Ustawa upamiętniająca Polaków - mieszkańców Wołynia i Polesia na przyjęcie przez Sejm czekała prawie rok. W 2008 roku propozycję uznania 14 lipca Dniem Pamięci o Polakach Pomordowanych na Kresach złożyło Polskie Stronnictwo Ludowe. Projekt nie doczekał się wówczas poddania pod sejmowe głosowanie.
- Zablokował go marszałek Bronisław Komorowski - mówił "Rz" Jarosław Kalinowski (PSL), wówczas wicemarszałek Sejmu.
Dzisiaj Sejm zdecydował się jednak oddać hołd ofiarom mordów UPA. W środę przez aklamację uchwałę w sprawie "tragicznego losu Polaków na Kresach Wschodnich". W uchwale podkreślono, że tragedia Polaków na Kresach Wschodnich II Rzeczypospolitej "winna być przywrócona pamięci historycznej współczesnych pokoleń".
- Bardzo pozytywne jest to, że w uchwale wskazano imiennie sprawców okrutnych mordów na Polakach. Napisano w niej, że za zbrodnie odpowiadają ukraińskie bojówki OUN i UPA - mówi "Rz" ks Tadeusz Isakowicz-Zaleski.

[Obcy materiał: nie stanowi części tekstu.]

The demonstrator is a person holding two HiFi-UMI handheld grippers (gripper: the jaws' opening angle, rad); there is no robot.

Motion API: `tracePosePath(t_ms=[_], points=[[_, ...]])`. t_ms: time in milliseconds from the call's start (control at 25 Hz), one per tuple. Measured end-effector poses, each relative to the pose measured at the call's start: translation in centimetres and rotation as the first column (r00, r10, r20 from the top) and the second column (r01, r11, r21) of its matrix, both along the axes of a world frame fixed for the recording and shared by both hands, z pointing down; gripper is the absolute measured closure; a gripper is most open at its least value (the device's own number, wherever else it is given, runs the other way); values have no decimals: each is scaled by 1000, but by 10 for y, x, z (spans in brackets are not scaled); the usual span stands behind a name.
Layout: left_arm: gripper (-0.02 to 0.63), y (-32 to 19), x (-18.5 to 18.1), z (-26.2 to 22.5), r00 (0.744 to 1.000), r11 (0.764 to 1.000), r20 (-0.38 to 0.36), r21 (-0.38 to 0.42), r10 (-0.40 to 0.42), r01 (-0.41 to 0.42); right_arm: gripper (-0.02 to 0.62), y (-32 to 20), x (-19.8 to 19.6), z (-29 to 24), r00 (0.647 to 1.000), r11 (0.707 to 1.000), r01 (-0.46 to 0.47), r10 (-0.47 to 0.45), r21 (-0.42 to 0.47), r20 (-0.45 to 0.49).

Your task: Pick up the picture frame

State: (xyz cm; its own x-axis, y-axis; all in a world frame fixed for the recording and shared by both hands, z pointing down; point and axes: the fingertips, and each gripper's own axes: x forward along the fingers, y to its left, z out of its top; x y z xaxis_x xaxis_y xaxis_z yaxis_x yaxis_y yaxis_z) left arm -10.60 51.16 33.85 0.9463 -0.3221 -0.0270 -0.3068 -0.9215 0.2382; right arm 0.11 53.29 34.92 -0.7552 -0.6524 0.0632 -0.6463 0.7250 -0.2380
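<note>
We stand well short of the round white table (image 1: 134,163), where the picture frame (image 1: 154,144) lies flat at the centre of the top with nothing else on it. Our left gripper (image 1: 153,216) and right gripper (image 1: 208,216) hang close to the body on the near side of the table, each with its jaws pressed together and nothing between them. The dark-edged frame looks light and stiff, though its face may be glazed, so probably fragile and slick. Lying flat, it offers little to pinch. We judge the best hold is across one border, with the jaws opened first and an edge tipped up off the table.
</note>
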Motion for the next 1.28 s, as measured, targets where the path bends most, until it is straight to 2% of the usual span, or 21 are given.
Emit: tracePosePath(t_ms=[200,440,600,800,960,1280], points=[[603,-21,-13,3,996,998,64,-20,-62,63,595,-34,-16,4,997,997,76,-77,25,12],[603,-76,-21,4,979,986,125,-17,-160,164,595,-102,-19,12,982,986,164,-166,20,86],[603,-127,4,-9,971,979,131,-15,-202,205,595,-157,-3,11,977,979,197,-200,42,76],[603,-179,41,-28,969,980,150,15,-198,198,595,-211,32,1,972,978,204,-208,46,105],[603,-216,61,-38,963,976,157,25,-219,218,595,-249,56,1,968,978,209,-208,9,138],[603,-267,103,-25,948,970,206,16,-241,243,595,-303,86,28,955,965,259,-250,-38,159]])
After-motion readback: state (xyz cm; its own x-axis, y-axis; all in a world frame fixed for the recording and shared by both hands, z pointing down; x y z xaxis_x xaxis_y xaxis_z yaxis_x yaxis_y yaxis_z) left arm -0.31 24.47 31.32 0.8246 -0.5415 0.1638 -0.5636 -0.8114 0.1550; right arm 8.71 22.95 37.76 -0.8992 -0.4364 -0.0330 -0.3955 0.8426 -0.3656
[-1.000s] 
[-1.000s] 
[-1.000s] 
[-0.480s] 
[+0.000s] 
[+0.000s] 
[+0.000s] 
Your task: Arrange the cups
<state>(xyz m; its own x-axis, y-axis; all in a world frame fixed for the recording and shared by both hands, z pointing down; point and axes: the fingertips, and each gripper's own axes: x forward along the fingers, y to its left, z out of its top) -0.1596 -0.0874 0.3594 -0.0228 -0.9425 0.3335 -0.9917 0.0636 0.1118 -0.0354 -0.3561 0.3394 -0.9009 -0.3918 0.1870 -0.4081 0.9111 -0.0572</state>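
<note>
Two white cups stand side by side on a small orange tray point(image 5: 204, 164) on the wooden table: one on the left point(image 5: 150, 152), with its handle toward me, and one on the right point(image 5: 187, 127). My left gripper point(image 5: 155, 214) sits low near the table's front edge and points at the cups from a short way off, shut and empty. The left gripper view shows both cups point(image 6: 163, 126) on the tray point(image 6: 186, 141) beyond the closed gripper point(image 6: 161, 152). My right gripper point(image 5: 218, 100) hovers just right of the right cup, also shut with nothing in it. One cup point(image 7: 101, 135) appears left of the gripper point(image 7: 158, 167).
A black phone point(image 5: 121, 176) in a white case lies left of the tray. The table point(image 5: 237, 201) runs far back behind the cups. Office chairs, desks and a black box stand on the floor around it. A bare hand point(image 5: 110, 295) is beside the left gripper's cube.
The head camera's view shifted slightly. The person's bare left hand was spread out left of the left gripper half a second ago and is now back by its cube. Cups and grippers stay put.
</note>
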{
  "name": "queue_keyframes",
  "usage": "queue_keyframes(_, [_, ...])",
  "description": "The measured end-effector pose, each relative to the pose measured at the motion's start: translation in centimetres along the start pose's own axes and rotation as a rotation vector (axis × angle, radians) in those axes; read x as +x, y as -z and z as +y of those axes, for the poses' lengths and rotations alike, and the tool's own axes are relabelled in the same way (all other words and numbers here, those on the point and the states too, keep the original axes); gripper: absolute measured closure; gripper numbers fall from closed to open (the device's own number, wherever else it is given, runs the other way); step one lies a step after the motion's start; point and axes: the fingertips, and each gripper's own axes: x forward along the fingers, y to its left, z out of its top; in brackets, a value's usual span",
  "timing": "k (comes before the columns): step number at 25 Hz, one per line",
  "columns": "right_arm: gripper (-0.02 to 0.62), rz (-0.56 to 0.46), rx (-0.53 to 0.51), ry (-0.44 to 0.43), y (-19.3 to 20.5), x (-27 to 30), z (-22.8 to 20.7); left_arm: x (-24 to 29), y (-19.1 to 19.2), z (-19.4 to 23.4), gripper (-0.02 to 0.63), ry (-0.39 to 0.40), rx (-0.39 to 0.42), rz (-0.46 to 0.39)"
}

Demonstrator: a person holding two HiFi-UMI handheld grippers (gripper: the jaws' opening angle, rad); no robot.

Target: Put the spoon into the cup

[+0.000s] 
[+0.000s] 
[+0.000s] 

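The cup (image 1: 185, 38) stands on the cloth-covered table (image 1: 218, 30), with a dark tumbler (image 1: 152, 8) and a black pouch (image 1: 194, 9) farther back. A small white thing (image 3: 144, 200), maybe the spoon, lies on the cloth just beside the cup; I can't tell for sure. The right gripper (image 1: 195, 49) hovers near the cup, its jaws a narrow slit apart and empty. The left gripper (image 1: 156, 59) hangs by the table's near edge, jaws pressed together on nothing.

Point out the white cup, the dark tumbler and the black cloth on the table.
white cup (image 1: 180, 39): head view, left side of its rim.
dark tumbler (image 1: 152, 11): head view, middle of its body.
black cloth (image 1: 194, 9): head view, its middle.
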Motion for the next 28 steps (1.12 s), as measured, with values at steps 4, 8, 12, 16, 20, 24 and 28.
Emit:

Kapelan zaangażowany w upamiętnienie ofiar zbrodni na Kresach Wschodnich dodaje, że cieszy go również wskazanie, że ofiarami mordów UPA byli też obywatele polscy innych narodowości min. Żydzi i Ormianie. - O tym, że UPA mordowało również Ormian wcześniej nie mówiono publicznie - zaznacza ks Isakowicz-Zaleski.